Während der Zugfahrt war es Alex ständig übel. In Woodmere wurden sie von einem Vierergespann abgeholt, obwohl mittlerweile schon überall Autos fuhren. Der Bahnhof war schwarz von Menschen, die dem frischgebackenen Ehepaar einen begeisterten Empfang bereiteten.
Als sie die Brücke zum Schloss überquerten, stand das gesamte Hauspersonal zur Begrüßung im Innenhof. Es waren zwanzig Personen, stellte Alex ein wenig erschrocken fest. Zu Hause hatten sie nur sieben Bedienstete. Aber natürlich waren alle Häuser der von Rhysdales und Currans zusammengenommen auch nicht so groß wie Schloss Carlisle.

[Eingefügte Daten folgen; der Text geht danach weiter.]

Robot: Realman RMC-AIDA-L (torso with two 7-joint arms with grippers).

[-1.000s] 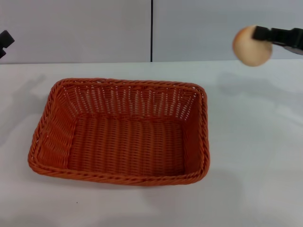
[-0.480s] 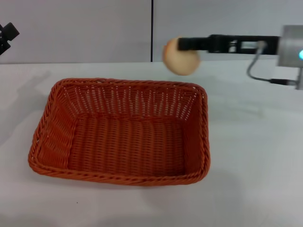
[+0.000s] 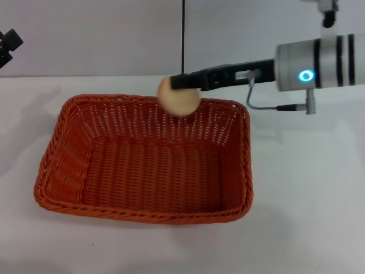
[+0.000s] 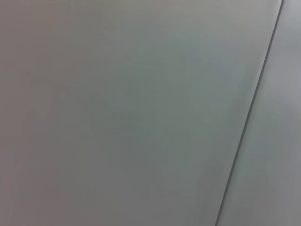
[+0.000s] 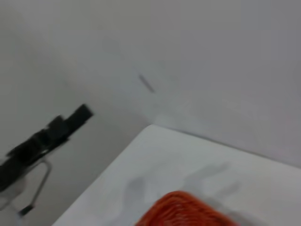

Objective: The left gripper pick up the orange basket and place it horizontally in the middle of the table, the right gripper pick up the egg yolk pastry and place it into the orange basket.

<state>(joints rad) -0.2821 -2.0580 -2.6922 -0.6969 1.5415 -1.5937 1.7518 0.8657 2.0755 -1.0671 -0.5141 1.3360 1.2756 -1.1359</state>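
the right pincer [image 3: 181,85] reaches in from the right, level above the bench [image 3: 308,188], its slim black fingers closed on the egg yolk pastry [image 3: 178,96]. the pastry hangs in the air over the far rim of the orange basket [image 3: 60,165], not touching it. the basket sits flat on the bench, long side across, near the middle. the left pincer [image 3: 7,47] is parked at the far left edge, well apart from the basket; whether it is open or closed cannot be told.
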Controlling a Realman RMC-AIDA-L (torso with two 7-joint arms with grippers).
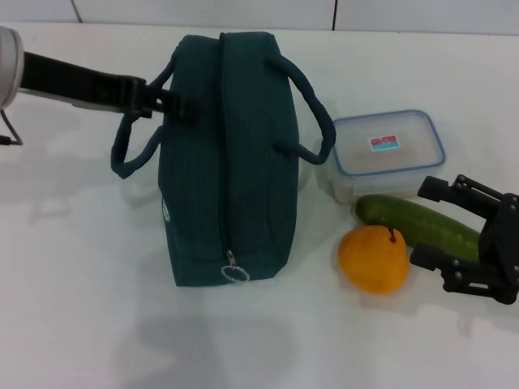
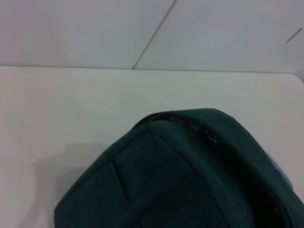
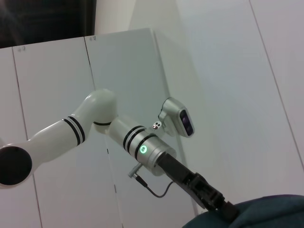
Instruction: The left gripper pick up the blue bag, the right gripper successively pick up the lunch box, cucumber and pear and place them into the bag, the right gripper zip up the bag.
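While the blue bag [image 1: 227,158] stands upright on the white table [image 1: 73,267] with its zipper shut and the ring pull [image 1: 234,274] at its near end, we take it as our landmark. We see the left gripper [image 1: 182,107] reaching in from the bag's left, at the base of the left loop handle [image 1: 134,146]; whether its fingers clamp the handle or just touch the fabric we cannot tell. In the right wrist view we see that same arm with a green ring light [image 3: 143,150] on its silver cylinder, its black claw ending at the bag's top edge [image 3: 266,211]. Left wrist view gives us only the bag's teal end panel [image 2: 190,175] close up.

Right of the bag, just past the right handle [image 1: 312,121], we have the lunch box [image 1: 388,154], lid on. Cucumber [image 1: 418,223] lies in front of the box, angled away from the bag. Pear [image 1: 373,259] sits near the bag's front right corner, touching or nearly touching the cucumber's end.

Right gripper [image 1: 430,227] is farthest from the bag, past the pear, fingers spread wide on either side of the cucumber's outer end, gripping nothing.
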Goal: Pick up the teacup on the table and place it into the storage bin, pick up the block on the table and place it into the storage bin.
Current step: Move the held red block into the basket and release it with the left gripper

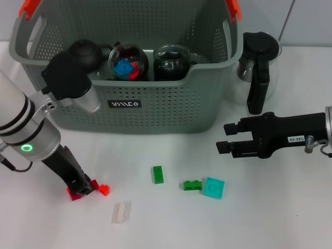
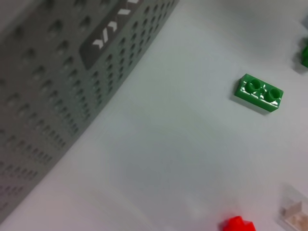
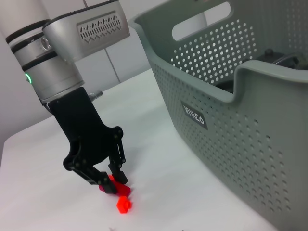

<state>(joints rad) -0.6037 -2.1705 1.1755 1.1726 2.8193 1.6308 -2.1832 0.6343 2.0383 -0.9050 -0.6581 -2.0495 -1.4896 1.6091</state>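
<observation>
**Left gripper down on the red block, near left of the table**

The storage bin (image 1: pixel 155 111) fills the far side of the table (image 1: pixel 249 218); it already holds dark teapots and a glass cup with coloured pieces in it. I see no teacup out on the tabletop.

My left gripper (image 1: pixel 81 188) is down at the near left, its fingers narrowed around a red block (image 3: pixel 109 185), pinching it across its sides. I judge the block light, rigid and smooth plastic, so a firm, square pinch low on the flat sides should keep it from twisting out. A smaller red piece (image 1: pixel 104 190) lies just to its right, close enough to get nudged.

My right gripper (image 1: pixel 224 138) hovers over the right of the table, jaws apart, holding nothing.

The fingers cover most of the block, and I cannot tell whether it has left the surface.
</observation>
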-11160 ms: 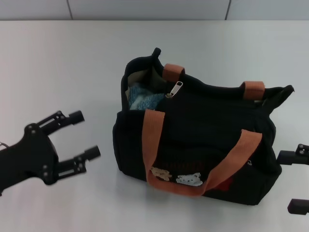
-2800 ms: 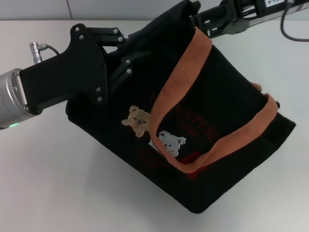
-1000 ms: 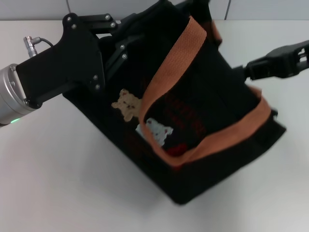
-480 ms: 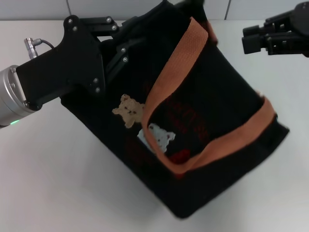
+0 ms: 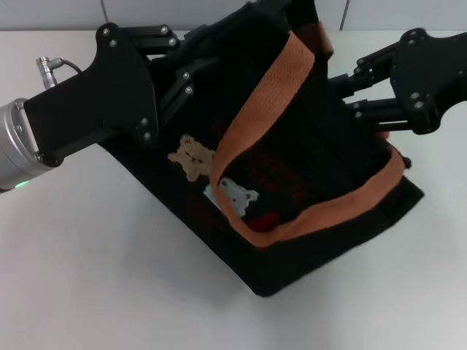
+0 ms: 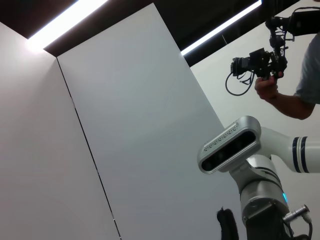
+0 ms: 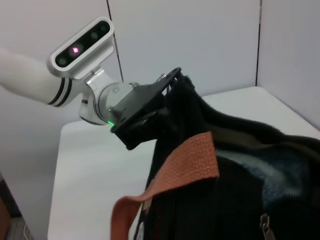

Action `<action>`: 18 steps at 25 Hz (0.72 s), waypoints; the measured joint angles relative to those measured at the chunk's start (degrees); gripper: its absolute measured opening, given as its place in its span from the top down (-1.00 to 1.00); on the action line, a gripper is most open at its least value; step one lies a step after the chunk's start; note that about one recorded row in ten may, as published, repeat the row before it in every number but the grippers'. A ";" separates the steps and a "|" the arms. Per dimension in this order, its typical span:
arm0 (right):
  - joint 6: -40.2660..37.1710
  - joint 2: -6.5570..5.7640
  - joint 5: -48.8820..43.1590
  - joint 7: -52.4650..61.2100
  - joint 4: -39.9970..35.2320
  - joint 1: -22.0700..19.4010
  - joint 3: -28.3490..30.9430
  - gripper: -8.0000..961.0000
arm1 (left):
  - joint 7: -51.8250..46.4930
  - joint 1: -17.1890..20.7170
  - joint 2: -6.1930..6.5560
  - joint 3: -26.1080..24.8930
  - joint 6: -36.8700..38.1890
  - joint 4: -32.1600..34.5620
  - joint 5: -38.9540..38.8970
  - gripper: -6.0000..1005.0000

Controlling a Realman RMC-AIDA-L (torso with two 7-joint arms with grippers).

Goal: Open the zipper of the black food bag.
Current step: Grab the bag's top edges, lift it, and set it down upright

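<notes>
Gripped at its upper end by the left gripper (image 5: 191, 67), the one boxy black fabric food bag (image 5: 306, 182) with two orange-brown webbing handles tilts from 11 toward 5 o'clock, while the right gripper (image 5: 349, 98), fingers spread, touches its 2 o'clock side.

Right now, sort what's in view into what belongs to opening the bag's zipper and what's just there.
Part of the job:
- black bag, tilted
- zipper pull
- left gripper, on the bag's upper end
- right gripper, at the bag's far side

Just there:
- white table
- person holding a camera rig
</notes>
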 joint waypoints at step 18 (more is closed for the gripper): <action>3.21 0.18 -0.76 -3.87 -1.02 -1.01 -0.44 0.27 | -0.23 -0.43 0.00 0.00 0.20 0.14 0.03 0.71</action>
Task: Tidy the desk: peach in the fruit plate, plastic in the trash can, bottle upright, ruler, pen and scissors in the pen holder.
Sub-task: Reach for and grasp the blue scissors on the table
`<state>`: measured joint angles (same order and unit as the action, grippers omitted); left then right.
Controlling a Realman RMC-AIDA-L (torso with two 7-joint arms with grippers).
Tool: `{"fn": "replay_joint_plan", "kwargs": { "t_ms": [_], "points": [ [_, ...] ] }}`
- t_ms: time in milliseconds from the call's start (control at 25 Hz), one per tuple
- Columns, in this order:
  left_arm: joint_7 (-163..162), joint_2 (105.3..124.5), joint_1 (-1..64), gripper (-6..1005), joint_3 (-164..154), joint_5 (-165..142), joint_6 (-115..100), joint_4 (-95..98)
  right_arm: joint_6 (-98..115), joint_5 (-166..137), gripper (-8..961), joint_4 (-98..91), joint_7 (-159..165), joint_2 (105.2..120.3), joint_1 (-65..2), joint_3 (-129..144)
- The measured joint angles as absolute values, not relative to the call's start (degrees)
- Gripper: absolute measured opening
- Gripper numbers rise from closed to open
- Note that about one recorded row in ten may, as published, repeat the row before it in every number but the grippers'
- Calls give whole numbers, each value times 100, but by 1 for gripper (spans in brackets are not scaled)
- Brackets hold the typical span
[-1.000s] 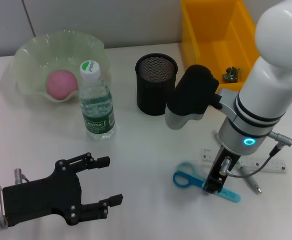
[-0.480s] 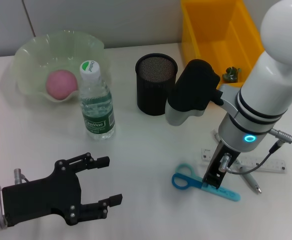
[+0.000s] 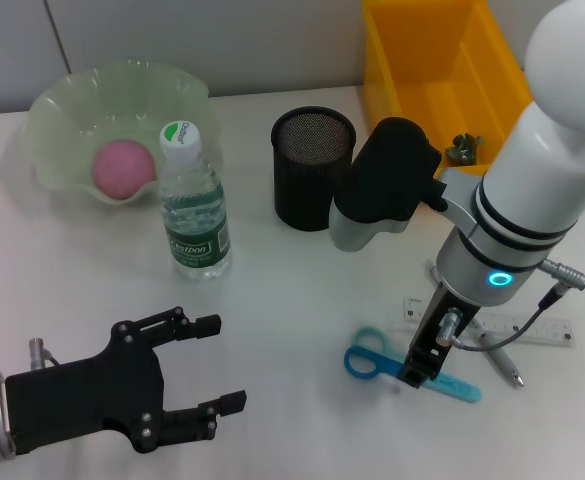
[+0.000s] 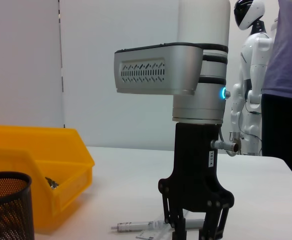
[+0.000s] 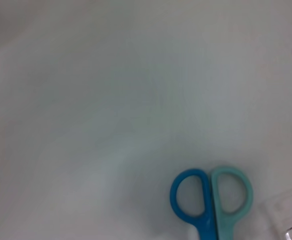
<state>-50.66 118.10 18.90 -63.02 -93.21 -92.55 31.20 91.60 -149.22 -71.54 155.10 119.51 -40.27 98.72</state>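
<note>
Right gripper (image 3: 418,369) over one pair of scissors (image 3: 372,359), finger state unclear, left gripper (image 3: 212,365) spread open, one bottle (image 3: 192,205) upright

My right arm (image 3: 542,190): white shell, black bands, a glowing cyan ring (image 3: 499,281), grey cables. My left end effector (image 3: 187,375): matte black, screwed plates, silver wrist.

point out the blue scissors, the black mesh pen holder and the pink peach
blue scissors (image 3: 364,361), head view, dark blue handle loop
black mesh pen holder (image 3: 313,180), head view, front wall
pink peach (image 3: 124,167), head view, middle
</note>
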Motion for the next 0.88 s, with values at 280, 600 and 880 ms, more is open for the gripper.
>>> {"fn": "replay_joint_plan", "kwargs": {
  "t_ms": [280, 600, 880],
  "points": [
    [-5062, 11813, 1890, 798, -6302, -9325, -9255, 3120, 9070, -14922, 511, -7117, 15521, 11953, -4020, 9879],
    [-5062, 11813, 1889, 798, -6301, -9326, -9255, 3120, 8968, -14911, 512, -6914, 15520, 11953, -4071, 9898],
    [-5068, 11812, 1890, 798, -6301, -9325, -9260, 3120, 8923, -14908, 513, -6899, 15503, 11954, -4080, 10085]
  ]
}}
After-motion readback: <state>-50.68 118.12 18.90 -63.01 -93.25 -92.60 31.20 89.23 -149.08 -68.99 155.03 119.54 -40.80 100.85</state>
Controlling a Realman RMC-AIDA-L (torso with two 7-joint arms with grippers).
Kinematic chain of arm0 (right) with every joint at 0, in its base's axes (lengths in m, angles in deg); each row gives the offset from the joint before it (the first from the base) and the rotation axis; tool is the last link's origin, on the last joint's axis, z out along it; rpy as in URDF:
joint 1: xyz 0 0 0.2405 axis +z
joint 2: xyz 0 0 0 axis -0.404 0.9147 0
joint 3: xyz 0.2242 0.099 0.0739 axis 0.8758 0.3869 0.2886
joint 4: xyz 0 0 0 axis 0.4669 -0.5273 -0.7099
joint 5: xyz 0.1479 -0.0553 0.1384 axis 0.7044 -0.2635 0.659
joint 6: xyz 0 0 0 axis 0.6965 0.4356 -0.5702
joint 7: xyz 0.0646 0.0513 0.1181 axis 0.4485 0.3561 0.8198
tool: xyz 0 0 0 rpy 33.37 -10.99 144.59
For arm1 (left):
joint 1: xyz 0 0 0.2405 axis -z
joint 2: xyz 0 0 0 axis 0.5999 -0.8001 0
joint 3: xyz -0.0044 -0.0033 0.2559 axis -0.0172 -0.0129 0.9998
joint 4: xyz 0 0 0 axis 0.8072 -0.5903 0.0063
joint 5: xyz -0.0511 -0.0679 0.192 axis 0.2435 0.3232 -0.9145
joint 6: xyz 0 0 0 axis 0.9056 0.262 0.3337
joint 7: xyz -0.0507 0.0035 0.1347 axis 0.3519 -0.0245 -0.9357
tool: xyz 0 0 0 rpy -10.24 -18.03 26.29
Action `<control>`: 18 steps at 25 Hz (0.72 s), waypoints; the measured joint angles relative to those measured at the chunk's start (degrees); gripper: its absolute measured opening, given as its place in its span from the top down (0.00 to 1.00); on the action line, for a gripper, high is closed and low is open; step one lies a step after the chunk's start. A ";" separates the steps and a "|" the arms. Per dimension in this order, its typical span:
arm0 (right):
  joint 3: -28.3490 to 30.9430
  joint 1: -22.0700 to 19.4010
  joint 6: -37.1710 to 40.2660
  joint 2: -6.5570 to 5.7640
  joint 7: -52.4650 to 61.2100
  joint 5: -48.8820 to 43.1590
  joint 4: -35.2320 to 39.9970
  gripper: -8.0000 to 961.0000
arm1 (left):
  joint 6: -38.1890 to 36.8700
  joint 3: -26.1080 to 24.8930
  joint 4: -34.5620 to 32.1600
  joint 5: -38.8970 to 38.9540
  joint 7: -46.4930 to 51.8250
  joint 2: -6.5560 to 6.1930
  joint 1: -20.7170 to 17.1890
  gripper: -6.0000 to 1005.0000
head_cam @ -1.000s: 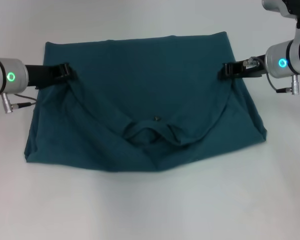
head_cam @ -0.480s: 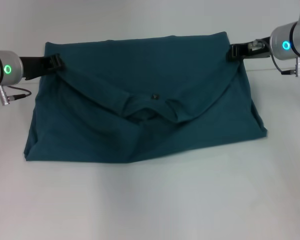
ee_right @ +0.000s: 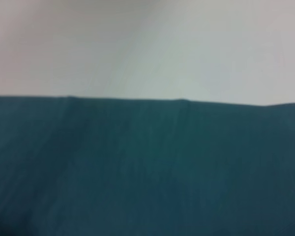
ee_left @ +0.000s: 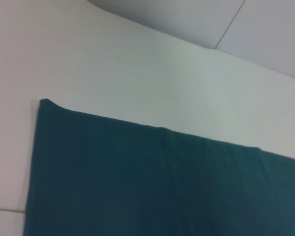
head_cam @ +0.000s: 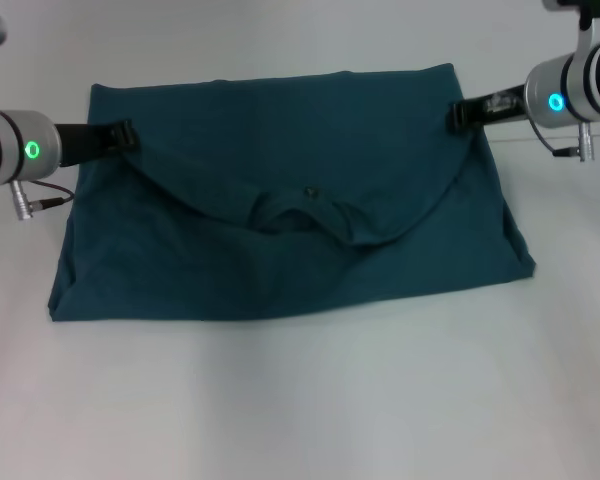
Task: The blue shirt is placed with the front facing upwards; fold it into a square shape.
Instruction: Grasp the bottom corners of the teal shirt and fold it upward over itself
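Head view shows the blue shirt (head_cam: 290, 230) with its collar half now carried farther up toward the far edge than a second ago, the fold nearly laid, the left gripper (head_cam: 123, 135) and right gripper (head_cam: 459, 116) each pinching a side of it

The blue shirt (head_cam: 290, 240) is a plain dark teal all over, no pattern showing. The table (head_cam: 300, 400) is off-white. Each arm is silver with black bands; the left gripper (head_cam: 123, 135) and right gripper (head_cam: 460, 115) are black, behind green and cyan ring lights.
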 joint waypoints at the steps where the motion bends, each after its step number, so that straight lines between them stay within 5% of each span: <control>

»Wer ist das alles?«, fragte sie Oliver.
Er zuckte mit den Schultern. »Reginald wird sie dir vorstellen. Aber du brauchst dir die Namen nicht zu merken. Old Reg kümmert sich schon um alles.«
Reginald, der Butler, der das Kommando über alle anderen Bediensteten hatte, stellte ihr den persönlichen Kammerdiener des Herzogs, den Zweiten Butler und die Lakaien (von denen es allein vier gab) vor. Mrs. Burnham, die Haushälterin, wachte über die weiblichen Bediensteten, die zur Begrüßung knicksten. Es gab die persönliche Zofe der Herzogin, ein halbes Dutzend Hausmädchen, drei Wäscherinnen. In der Küche regierte die Chefköchin mit drei Nebenköchen. Alex nickte nur noch. Oliver hatte recht. All die Namen würde sie sich nie merken können, zumal das nur das Personal für drinnen war.